**WHAT THE TASK ASKS**
Every line from the first one in the listing down to the line with "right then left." should be restated word for word.

**RAW DATA**
-.-.-

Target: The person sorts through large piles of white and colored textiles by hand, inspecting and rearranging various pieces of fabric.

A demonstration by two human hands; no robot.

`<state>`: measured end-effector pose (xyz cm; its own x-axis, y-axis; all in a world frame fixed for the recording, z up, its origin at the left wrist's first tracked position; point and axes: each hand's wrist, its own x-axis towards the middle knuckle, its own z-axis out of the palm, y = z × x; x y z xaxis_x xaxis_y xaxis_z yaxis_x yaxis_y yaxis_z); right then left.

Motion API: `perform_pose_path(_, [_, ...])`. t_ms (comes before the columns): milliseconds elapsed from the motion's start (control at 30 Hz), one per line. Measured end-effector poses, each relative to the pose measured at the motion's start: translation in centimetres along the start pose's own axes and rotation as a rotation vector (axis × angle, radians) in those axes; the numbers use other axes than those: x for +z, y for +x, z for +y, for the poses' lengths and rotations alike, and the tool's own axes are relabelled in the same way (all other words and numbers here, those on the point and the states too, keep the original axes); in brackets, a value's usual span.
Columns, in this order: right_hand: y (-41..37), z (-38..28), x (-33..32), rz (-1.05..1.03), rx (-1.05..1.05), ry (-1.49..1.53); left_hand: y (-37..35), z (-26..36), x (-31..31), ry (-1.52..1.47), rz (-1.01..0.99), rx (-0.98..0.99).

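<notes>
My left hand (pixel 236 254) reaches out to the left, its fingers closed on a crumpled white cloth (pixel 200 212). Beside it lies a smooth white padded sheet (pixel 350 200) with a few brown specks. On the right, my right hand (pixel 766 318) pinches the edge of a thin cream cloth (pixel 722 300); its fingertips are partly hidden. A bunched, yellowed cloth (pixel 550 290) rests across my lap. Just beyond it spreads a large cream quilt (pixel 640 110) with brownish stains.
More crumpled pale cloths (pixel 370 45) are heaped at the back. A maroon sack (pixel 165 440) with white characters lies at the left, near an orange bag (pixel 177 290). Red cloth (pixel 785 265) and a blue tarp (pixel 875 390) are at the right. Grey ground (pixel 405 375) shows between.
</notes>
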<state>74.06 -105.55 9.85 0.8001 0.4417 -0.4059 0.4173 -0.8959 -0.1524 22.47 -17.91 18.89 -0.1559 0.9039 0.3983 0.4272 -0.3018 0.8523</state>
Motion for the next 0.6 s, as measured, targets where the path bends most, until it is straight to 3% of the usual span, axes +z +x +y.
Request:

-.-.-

**OUTPUT**
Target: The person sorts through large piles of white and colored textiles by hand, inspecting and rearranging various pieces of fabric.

A demonstration by two human hands; no robot.

`<state>`: measured end-effector pose (xyz cm; its own x-axis, y-axis; all in a world frame fixed for the recording, z up, its origin at the left wrist's first tracked position; point and axes: each hand's wrist, its own x-axis towards the middle knuckle, its own z-axis out of the palm, y = z × x; x y z xaxis_x xaxis_y xaxis_z yaxis_x yaxis_y yaxis_z); right then left.

The answer contains nothing more.